In the following, we mention the platforms for earning money with Liquid Staking:
Lido platform
The Lido platform has created a one-to-one connection for staked Ethereum by issuing “stETH” tokens, also known as Staked ETH. This Ethereum digital currency platform locks users into the Beacon Chain, a platform for validating and securing transactions on the Ethereum blockchain.
As a result, it collects the rewards from these operations and distributes them among the number of users who put their Ethereum on the platform.
StakeWise platform
The “StakeWise” platform is a powerful tool to earn money through liquid staking on the Ethereum network. StakeWise allows users to put their ETH into a shared pool and mix with other users.
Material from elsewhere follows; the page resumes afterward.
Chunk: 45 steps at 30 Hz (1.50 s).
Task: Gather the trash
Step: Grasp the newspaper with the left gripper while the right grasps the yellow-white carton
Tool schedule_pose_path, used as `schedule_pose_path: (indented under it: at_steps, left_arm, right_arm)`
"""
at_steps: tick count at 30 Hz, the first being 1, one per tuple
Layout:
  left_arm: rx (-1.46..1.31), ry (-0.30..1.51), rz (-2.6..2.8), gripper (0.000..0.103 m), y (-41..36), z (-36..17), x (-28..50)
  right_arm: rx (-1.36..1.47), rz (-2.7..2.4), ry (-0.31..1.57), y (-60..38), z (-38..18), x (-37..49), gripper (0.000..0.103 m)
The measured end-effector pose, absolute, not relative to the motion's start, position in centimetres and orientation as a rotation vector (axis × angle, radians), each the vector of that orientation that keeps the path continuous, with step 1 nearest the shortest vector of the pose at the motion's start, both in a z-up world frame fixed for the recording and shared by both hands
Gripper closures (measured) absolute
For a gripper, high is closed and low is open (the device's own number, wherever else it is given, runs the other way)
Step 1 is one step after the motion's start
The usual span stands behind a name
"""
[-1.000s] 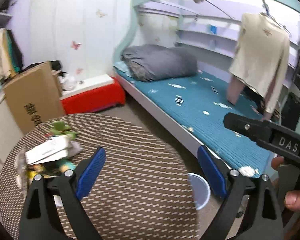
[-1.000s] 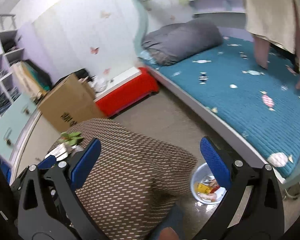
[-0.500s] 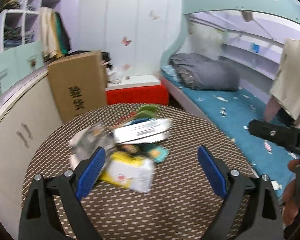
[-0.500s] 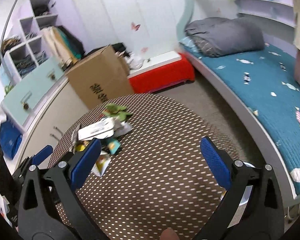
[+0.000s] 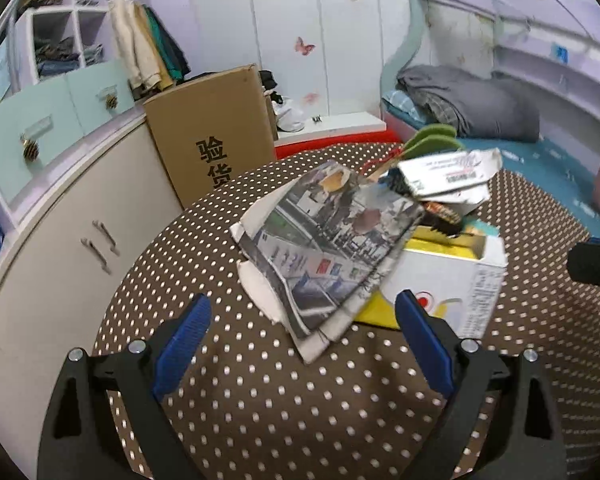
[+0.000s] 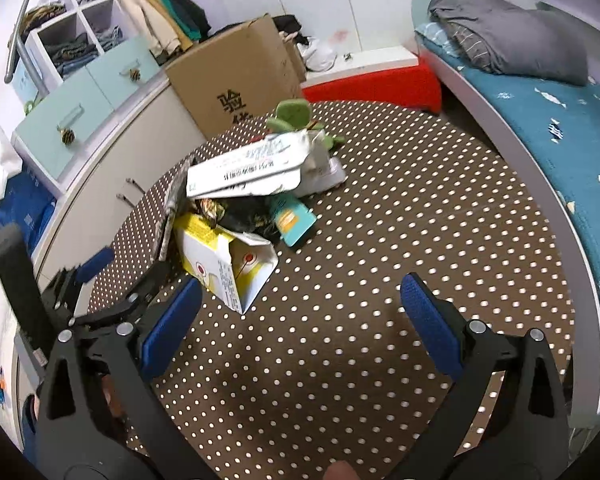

As a result, more ETH is pooled and more validators are added to the network. This increases the probability of receiving rewards by users.
One of the highlights of StickWise is that it uses ETH2 as a new standard. In this method, deposits are converted to sETH2 one by one, and staking rewards are paid using the rETH2 token.
These conversions and payments are done automatically without the need for user interaction, which makes the user experience more convenient.
Frax Finance platform
The Frax Finance platform or “Frax Finance” is a decentralized finance (DeFi) protocol that allows the use of liquid staking to monetize digital assets. This protocol is based on the Ethereum network and uses smart contract technology to make the staking process automatic and transparent.
One of the main assets that are staked in Frax Finance is an asset called FRAX. FRAX is a cryptocurrency based on the Ethereum network that acts as a stablecoin and aims to maintain the stability of the digital currency price. In the Frax Finance scheme, FRAX is used as a mineable asset to earn money and gain value.